Les tests actuels d'allergie à l'arachide ne sont pas très fiables quand il s'agit de diagnostiquer la gravité de la réaction allergique d'une personne, qui peut s'échelonner des ruches au choc anaphylactique potentiellement mortel.

Avec trois millions de personnes environ aux Etats-Unis allergiques aux arachides et aux noix, avoir un test d'allergie plus précis et plus fiable a pu éviter des hospitalisations et tenir compte d'une meilleure surveillance des personnes souffrant des allergies à l'arachide.

Trois pharmaciens à l'université du Connecticut (UConn) développent un test plus avancé d'allergie à l'arachide qui, basé sur des premiers résultats, est beaucoup de fois plus sensible que des processus actuels. Le test neuf est capable de déterminer l'intensité potentielle de la réaction allergique d'un patient par juste quelques gouttes de sang.

Comprenant comment les travaux de test neufs exige une compréhension fondamentale de la façon dont les réactions allergiques se produisent. Quand un allergique mange des arachides, leur système immunitaire relâche une protéine d'anticorps connue sous le nom d'immunoglobuline E ou IgE. Ces anticorps combattent hors circuit des molécules d'allergène d'arachide en grippant à eux et en les affleurant hors du fuselage. Mais le desserrage des anticorps fait produire des cellules du tissu dans le fuselage l'histamine, qui produit consécutivement d'un grand choix de symptômes d'allergie tels que la peau irritante, écoulement nasal, toussant, ou wheezing. Plus sont relâchés anticorps, plus l'histamine est produit, plus la réaction allergique de la personne est intense.

« Un patient qui a une allergie sérieuse et obtient exposé à une protéine d'allergène formera des anticorps dans leur fuselage qui devrait rester là pour pendant quelque temps, » dit professeur James Rusling d'UConn, qui se spécialise en trouvant des biomarqueurs de protéine et avait l'habitude un procédé assimilé pour trouver des protéines liées au cancer. « Notre théorie est que le niveau de ces anticorps peut être employé pour prévoir à quel point l'allergie sévère d'un patient est à n'importe quel un moment. »

Tandis que les tests existants d'allergie à l'arachide peuvent généralement mesurer des anticorps IgE trouvés dans une prise de sang, la présence d'autres biomolécules peut déformer les résultats et ils ne sont pas toujours précis.

Le test d'allergie conçu par Rusling, repère Peczuh et Challa Vijaya Kumar examine à l'extérieur d'autres biomolécules et mesure la présence des anticorps qui grippent aux éclats très spécifiques de protéine, aux peptides appelés, et aux résidus d'hydrate de carbone trouvés en arachides.

« La méthode traditionnelle de mesurer ces anticorps emploie un mélange de toutes les protéines d'arachide, les pièces non différentes, » dit Peczuh, un spécialiste dans la synthèse d'hydrate de carbone dont le descendant a une allergie à l'arachide. « Mais une partie de la substance dans le mélange peut mener aux relevés qu'un patient est allergique quand lui ou lui n'est pas.
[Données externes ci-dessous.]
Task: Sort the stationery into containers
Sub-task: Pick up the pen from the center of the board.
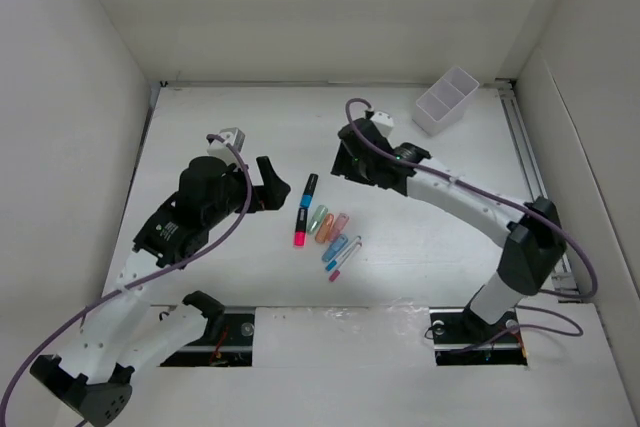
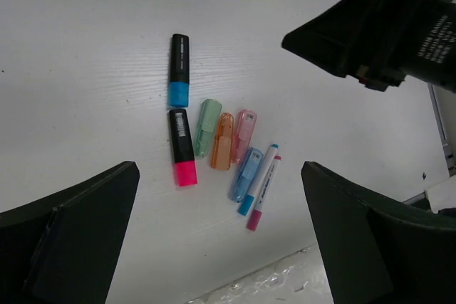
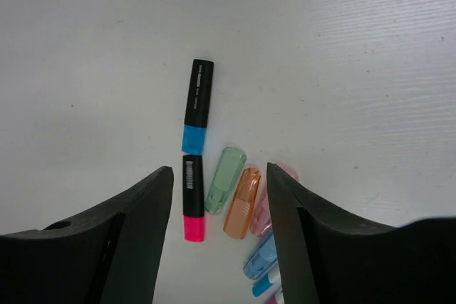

Et l'inverse peut être vraie, où les résultats montrent que quelqu'un n'est pas allergique quand ils sont réellement. »

Dans l'étude de leur système neuf, les pharmaciens d'UConn ont vérifié trois composantes de l'allergène d'arachide le plus efficace. Un échantillon était un peptide de protéine, un un autre un résidu d'hydrate de carbone, et le tiers était un contrôle positif.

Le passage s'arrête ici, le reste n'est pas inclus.